Not sure where to begin? Try asking Laurence Fink:

  • “How did BlackRock’s 2022 vote against Exxon’s board reshape climate governance expectations?”
  • “What metrics does BlackRock use to assess whether a company’s net-zero plan is credible?”
  • “Why did you prioritize board diversity mandates over executive pay reforms in recent proxy seasons?”
  • “How do you reconcile rising Treasury yields with your stance on long-duration ESG infrastructure investments?”

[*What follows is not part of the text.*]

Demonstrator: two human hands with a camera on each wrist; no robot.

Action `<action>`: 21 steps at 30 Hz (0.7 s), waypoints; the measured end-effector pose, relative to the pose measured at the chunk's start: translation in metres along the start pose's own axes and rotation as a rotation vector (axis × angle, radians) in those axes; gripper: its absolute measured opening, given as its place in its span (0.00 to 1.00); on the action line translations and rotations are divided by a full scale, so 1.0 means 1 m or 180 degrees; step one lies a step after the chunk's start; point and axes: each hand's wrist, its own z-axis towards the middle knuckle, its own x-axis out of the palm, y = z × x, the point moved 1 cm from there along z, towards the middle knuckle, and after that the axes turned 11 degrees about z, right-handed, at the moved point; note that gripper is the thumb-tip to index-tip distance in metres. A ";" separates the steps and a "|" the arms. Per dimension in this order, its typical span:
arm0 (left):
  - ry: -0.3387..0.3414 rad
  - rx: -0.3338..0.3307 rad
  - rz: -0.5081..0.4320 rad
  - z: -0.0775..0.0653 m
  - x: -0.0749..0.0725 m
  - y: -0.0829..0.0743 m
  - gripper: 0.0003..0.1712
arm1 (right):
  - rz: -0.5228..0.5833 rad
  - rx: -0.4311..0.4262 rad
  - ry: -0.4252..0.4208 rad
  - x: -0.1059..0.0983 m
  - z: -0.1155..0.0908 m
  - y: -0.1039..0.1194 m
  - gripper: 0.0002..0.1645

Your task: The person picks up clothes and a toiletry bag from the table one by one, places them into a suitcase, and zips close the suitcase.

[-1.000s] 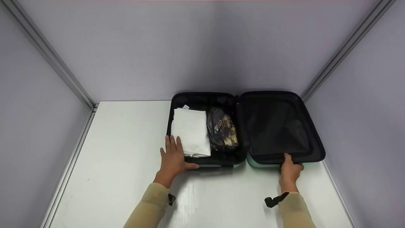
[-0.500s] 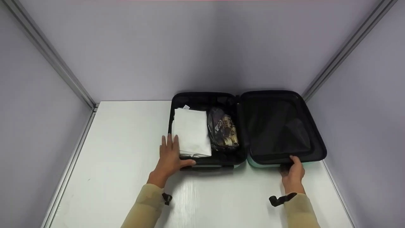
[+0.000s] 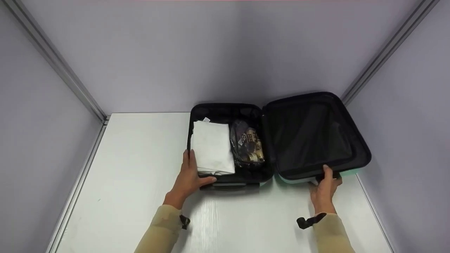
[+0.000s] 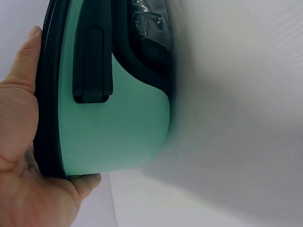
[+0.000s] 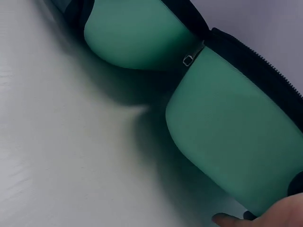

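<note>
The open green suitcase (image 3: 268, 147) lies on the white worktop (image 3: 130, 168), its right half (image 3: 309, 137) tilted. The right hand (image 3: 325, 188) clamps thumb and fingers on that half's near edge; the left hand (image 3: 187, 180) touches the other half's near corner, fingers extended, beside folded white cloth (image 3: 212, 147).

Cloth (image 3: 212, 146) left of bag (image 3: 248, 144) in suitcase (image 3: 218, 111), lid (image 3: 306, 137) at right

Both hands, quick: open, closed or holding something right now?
Left hand: open, resting against the near left corner of the suitcase.
Right hand: holding the tilted lid by its near edge.
</note>
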 end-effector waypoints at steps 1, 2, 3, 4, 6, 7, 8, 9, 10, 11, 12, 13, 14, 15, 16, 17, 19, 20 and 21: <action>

Frequently Asked Questions

Did Laurence Fink personally author BlackRock’s annual CEO letters?
Yes—he writes each letter himself, often revising drafts over weeks with input from BlackRock’s Investment Stewardship team but retaining final editorial control. These letters are treated internally as strategic documents, not PR exercises; the 2020 letter, for instance, directly influenced the SEC’s 2022 climate disclosure proposal by establishing market expectations for Scope 3 reporting.
What role did Fink play in developing BlackRock’s Aladdin Climate platform?
He mandated its creation in 2019 after internal analysis showed traditional risk models failed to price physical climate risk into sovereign bond valuations. Aladdin Climate integrates real-time satellite data, hydrological modeling, and supply-chain mapping—tools Fink insisted be usable by portfolio managers without climate science training, reflecting his belief that ESG integration must be operational, not aspirational.
Has BlackRock ever divested from a major index constituent due to ESG concerns?
No—Fink rejects exclusionary divestment as inconsistent with fiduciary duty to passive clients. Instead, BlackRock engages intensively: in 2021, it co-led a coalition pressuring JBS to disclose deforestation risks in its Brazilian beef supply chain, resulting in third-party verified sourcing commitments within eight months—demonstrating his preference for influence over exit.
How does Fink define 'materiality' in ESG investing, and how does it differ from SASB or TCFD frameworks?
He defines materiality strictly through the lens of multi-decade return volatility—e.g., water scarcity matters not because it’s ethically urgent, but because it disrupts semiconductor manufacturing cycles. This investor-centric framing diverges from SASB’s industry-specific standards and TCFD’s scenario-planning emphasis, prioritizing near-term cash-flow impacts over long-horizon systemic risk modeling.